[Opening Excerpted data section]

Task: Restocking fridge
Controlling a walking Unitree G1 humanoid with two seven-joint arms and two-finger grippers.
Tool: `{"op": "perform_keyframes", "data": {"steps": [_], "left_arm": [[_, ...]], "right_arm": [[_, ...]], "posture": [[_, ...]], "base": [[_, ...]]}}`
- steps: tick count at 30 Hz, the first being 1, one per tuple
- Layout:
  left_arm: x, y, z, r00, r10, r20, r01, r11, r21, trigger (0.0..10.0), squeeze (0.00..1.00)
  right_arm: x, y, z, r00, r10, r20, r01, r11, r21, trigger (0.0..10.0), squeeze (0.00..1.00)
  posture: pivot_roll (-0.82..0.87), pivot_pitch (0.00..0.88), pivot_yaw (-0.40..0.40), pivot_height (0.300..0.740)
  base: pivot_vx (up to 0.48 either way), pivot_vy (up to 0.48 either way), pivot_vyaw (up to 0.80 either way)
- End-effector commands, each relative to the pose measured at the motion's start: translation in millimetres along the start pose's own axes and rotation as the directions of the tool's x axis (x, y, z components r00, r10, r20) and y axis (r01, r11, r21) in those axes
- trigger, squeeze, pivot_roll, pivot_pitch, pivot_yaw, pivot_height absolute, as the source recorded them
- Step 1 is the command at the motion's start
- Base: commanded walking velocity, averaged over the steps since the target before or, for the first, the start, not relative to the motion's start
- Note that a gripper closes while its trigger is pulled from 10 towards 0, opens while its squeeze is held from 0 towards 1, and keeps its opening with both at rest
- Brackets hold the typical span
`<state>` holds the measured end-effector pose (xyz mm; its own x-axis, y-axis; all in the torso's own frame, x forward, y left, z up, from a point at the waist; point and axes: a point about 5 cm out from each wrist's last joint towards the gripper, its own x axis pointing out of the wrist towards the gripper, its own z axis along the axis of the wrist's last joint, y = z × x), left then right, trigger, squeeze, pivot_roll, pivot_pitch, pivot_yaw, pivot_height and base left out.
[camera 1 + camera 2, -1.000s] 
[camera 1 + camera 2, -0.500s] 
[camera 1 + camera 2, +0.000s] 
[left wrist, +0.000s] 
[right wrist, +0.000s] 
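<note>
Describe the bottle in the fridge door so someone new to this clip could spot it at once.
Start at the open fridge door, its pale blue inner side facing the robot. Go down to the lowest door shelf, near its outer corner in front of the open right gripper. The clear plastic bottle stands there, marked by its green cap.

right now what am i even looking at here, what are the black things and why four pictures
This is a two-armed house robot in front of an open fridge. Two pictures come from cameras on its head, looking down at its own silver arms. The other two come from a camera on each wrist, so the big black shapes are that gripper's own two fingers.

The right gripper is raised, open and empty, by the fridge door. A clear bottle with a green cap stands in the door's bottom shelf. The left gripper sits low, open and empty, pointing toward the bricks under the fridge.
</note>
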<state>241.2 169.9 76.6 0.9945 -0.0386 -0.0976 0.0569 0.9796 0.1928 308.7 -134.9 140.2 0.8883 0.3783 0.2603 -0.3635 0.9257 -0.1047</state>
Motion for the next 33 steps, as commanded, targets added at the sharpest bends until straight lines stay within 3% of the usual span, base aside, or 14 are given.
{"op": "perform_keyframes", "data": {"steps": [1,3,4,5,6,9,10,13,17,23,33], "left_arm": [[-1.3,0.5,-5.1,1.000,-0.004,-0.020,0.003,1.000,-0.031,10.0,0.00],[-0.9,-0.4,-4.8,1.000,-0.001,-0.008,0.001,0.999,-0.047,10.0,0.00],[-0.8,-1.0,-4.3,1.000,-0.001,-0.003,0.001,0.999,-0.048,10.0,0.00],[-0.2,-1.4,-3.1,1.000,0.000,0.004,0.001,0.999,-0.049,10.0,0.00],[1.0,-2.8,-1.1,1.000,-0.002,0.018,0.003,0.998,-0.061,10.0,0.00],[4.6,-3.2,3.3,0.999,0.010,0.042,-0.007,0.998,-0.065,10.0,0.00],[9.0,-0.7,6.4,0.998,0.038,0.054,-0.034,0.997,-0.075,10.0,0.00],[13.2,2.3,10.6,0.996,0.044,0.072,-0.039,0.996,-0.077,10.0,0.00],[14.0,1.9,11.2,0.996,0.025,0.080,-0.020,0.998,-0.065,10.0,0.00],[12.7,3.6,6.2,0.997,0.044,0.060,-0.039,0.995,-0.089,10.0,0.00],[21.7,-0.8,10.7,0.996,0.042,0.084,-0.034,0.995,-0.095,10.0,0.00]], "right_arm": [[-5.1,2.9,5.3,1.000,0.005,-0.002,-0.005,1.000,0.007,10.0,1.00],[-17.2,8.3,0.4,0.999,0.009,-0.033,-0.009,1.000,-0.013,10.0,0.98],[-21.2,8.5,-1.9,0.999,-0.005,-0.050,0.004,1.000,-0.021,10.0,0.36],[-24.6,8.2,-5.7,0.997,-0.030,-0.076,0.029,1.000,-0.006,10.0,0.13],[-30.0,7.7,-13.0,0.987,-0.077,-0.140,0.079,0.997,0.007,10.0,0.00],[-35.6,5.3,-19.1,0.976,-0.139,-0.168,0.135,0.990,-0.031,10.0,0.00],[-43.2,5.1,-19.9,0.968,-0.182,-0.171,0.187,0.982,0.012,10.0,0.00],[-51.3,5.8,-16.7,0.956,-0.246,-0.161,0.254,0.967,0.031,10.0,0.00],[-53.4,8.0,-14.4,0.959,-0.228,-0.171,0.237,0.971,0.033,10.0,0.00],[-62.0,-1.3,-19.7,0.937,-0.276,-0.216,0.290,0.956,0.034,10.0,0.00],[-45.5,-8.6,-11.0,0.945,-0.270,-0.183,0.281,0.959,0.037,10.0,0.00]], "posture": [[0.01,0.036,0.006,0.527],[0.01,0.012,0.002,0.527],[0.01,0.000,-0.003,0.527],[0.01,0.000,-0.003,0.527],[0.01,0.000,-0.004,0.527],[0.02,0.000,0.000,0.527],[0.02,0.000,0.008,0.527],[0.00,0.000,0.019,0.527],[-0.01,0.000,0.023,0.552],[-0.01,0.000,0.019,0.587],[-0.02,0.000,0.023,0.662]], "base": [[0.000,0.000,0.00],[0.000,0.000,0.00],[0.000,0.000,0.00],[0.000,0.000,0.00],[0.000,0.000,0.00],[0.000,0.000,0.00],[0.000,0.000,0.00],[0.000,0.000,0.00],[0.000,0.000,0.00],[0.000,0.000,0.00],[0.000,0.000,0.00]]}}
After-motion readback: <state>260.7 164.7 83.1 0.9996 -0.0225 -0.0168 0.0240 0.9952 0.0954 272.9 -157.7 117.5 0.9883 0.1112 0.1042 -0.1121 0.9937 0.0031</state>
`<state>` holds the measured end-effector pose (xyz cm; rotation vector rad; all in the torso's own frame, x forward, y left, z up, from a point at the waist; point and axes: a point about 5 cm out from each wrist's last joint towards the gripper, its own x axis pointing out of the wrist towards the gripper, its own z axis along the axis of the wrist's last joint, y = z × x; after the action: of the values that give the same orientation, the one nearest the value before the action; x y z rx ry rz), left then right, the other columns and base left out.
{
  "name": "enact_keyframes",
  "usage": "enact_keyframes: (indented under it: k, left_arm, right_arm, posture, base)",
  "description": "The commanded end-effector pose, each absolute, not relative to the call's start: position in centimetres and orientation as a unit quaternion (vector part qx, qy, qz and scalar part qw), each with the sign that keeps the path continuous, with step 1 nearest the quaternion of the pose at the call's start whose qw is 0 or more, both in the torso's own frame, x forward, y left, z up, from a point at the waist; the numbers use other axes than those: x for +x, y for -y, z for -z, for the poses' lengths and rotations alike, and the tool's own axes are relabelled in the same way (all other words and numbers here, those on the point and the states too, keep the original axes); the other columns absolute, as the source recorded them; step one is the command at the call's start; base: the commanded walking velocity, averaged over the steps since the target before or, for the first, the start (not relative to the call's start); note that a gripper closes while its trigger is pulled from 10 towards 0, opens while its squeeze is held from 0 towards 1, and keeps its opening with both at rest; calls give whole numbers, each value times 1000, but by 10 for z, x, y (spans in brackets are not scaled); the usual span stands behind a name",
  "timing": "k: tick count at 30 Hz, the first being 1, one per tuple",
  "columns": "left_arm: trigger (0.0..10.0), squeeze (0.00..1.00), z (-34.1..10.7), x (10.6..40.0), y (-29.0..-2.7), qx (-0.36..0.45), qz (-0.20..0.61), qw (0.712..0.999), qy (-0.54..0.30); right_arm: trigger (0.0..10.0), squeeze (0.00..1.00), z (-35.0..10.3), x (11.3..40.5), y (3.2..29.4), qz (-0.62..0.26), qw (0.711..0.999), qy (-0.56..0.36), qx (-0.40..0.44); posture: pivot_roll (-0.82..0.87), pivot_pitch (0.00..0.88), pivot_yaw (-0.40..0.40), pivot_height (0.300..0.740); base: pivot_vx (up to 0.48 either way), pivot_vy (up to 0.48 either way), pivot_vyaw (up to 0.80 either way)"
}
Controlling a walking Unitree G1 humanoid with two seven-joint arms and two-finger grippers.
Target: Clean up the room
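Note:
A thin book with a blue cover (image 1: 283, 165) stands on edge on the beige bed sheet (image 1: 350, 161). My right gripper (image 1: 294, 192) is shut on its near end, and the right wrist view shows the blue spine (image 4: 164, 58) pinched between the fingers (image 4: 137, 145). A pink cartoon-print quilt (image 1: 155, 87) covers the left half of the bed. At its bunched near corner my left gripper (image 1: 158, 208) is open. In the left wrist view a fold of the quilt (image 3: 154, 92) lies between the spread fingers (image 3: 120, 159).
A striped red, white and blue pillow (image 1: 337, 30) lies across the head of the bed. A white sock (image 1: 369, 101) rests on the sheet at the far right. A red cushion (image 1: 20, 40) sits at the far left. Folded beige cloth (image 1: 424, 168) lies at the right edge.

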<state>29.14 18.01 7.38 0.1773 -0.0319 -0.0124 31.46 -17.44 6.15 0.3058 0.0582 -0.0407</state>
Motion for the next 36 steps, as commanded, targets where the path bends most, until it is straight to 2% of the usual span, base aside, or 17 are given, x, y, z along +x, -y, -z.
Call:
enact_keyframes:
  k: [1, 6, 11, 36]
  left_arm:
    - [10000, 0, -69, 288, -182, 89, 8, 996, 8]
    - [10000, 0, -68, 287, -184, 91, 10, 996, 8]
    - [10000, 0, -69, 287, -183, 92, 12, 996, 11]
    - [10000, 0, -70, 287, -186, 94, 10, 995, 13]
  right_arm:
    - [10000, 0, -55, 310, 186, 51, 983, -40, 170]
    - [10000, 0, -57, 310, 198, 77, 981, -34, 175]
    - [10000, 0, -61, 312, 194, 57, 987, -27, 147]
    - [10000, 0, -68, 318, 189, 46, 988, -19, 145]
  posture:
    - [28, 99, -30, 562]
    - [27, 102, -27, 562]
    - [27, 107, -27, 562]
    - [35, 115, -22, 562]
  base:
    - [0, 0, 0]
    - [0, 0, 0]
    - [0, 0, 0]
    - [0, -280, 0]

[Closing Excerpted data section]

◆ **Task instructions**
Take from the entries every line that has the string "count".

◆ **Solved exercise**
- steps: tick count at 30 Hz, the first being 1, one per tuple
  "timing": "k: tick count at 30 Hz, the first being 1, one per tuple",

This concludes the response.